If a line in the data below contains "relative", copy it.
-- GIVEN INFORMATION follows --
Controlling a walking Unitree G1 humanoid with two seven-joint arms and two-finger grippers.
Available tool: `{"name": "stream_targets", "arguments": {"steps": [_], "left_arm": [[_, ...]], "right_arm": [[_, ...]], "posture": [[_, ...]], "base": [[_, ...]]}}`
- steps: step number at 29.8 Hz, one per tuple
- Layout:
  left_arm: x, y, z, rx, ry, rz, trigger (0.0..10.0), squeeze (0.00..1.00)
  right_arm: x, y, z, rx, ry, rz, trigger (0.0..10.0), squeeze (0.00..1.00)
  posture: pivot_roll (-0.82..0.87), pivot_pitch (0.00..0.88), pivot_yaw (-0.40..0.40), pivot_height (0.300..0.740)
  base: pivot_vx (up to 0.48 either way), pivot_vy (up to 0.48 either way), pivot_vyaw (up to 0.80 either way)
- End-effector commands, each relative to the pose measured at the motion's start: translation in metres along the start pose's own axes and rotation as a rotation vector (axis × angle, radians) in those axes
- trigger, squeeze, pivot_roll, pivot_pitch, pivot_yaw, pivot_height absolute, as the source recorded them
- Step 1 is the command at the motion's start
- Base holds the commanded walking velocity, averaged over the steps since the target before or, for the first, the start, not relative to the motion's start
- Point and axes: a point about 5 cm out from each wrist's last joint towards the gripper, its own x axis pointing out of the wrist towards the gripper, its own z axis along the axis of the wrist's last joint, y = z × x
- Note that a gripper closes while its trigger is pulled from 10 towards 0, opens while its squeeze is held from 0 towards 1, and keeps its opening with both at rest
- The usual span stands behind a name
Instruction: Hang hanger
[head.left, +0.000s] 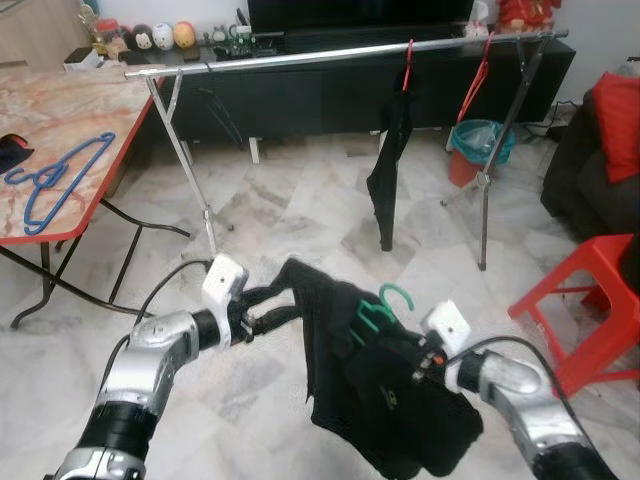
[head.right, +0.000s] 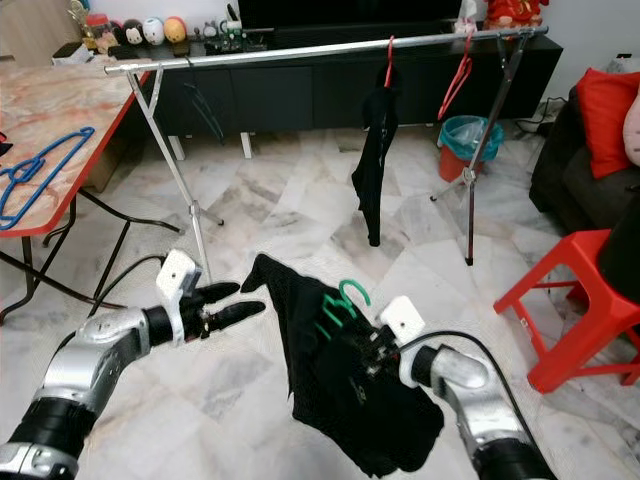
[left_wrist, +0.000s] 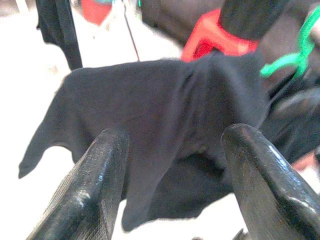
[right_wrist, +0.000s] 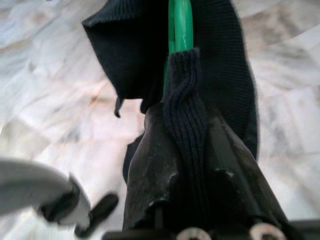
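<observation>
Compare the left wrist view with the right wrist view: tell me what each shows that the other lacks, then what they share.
Left wrist view: the left end effector open, fingers apart short of the cloth; a red stool behind.

Right wrist view: the right end effector shut on the garment's ribbed collar, at the green hanger's neck; the other end effector low over marble floor.

Both: black garment, green hanger.
</observation>
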Motion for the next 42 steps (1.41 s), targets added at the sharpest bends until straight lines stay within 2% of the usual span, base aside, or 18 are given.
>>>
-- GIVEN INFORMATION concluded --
SOLUTION TO THIS EXERCISE
- End-effector commands, each relative to the pose measured at the motion's start: translation in metres along the start pose's own axes and rotation as a rotation vector (axis × angle, radians) in those axes
- Base holds the commanded walking velocity, averaged over the steps since the target before or, for the first, the start, not relative to the motion's start

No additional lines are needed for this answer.